Reference the helicopter, as the film was made in the UK I'm pretty sure it was G-AKFB, with the registration crudely altered to a Canadian one. There were only 3 Bell 47s around in the forties/fifties according to the UK register, the only one apparently airworthy in 1957 was this one, which was then owned by BEA Helicopters. It was built in 1947 and was finally withdrawn from use in 1967, not a bad age for an early helicopter. I must get out more!
20,000 Men a Year (1939)
Although I have never seen this movie I can confirm that the flying sequences were shot at Monrovia Airport near Pasadena. This airport closed in 1953, according to the website "Abandonned and little known airports", which details many airports in California and elsewhere which were used as movie locations. Interestingly very close to the airport was the site of the very first Macdonalds restaurant. There is now no sign whatsoever that there ever was an airport there, like many old airports in the LA area the unstoppable tide of housing and commercial development has erased all memory. Laurel and Hardy also filmed at the airport on occasion, and I have seen amateur colour footage of a Boeing 247 being used during the filming of a scene at Monrovia from an unknown "gangster" movie.

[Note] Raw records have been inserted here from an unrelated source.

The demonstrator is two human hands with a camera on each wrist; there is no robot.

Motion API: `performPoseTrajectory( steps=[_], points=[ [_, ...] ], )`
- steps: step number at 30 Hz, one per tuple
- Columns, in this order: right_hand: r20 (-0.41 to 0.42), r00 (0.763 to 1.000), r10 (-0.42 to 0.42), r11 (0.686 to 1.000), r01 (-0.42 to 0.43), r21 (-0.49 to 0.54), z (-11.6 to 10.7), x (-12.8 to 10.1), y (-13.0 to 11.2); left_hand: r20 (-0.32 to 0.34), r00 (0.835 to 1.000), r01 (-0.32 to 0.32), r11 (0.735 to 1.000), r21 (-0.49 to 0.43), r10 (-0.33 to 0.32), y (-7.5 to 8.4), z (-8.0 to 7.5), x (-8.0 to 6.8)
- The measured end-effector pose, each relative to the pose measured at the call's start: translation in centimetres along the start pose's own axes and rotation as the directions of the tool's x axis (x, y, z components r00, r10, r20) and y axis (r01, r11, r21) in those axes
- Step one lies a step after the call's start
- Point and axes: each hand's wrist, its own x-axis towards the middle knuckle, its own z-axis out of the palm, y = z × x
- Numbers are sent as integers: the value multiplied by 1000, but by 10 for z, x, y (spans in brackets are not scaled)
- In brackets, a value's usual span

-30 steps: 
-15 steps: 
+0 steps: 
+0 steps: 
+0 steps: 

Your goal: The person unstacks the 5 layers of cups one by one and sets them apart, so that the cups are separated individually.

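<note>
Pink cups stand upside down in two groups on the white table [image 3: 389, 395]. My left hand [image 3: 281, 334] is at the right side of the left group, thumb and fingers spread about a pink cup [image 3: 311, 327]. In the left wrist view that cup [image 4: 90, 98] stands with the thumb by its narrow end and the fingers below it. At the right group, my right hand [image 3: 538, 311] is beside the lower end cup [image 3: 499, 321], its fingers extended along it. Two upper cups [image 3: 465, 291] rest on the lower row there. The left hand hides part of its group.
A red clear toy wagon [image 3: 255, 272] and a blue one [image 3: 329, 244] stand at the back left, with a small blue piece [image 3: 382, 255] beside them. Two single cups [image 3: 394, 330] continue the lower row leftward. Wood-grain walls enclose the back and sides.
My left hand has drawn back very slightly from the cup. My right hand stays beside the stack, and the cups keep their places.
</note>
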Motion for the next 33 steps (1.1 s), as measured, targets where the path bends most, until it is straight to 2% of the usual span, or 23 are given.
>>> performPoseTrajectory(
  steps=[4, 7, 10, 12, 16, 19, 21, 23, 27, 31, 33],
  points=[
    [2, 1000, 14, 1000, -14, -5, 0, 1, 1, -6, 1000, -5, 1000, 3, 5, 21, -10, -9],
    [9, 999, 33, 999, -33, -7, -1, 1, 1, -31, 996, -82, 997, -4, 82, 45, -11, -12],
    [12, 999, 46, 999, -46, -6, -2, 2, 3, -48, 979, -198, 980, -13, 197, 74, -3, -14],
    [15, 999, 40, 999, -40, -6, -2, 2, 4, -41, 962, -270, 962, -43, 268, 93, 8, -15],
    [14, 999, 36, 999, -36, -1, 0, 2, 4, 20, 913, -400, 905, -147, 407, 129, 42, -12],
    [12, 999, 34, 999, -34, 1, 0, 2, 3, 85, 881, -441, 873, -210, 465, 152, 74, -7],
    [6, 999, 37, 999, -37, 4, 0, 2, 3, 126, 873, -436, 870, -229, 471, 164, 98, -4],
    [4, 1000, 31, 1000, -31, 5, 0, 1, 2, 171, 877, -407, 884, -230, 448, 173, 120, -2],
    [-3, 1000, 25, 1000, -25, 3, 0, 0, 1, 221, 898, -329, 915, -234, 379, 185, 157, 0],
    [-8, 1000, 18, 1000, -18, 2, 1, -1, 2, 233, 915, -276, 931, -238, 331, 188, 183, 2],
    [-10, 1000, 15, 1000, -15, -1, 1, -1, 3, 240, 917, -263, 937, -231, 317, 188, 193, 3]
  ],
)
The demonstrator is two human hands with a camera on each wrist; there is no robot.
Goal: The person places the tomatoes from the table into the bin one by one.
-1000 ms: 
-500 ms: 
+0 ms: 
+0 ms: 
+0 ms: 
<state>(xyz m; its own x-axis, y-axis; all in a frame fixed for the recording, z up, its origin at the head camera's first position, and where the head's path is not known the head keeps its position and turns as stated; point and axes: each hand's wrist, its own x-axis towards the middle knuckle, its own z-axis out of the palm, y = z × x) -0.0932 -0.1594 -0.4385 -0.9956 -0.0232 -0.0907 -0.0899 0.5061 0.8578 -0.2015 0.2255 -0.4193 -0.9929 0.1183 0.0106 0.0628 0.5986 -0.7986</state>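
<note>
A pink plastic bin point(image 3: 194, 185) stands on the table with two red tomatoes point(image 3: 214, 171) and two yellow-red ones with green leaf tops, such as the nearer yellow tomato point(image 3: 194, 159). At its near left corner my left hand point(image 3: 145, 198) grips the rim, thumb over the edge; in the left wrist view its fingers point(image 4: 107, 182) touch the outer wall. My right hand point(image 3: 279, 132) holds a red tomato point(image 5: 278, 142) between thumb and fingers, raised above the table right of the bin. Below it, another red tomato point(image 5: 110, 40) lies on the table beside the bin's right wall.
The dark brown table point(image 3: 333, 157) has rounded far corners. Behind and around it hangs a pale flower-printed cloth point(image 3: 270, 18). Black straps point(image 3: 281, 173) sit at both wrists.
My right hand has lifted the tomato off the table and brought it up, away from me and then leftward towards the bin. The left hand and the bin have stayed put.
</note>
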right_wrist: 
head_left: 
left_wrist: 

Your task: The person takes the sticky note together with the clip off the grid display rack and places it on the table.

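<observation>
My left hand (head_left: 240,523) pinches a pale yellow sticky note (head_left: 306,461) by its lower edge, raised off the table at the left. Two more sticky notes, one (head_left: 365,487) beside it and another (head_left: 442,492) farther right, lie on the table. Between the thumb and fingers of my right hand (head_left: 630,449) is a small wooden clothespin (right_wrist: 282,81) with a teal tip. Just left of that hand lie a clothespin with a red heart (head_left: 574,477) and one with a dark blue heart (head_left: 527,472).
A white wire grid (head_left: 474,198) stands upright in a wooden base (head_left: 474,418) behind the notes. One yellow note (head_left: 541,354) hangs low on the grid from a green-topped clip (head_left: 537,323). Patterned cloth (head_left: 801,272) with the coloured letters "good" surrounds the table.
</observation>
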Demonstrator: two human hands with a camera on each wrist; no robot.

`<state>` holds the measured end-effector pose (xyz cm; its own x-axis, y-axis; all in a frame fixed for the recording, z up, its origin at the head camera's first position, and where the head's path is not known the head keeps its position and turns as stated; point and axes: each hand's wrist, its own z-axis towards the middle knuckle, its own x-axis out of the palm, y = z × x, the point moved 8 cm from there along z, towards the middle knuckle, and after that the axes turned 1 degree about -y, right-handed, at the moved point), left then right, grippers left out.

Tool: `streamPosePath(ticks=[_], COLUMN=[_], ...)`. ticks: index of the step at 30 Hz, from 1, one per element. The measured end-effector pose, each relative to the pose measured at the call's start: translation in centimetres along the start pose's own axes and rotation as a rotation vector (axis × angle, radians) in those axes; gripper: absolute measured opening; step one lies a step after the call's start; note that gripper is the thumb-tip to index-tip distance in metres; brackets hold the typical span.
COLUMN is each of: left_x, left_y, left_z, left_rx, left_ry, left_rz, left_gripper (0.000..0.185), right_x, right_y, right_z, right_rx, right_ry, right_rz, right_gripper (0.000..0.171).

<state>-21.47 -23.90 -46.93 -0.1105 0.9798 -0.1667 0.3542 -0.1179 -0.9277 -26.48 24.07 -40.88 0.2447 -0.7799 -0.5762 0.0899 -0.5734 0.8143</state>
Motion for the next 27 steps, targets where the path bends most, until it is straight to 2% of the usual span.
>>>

Fathom, a film of its time
I'd never seen or even heard of this offering in the 60's comedy spy genre until Film 4 padded out their evening schedule with it. How dated it all looked, understandably. But it was a jolly romp, great locations and with pretty good enthusiastically staged stunts. Ms Welch was very decorative as usual and the Britsh character actors excellent in support. Good to see Tom Adams in a solid supporting role, Clive Revill was always good value in this sort of movie too. Amazingly the two aircraft flown in this movie, a Cessna 172 and a Piper Cherokee 180, are still active and licenced in the UK, wearing their original registrations, forty years after the film was made.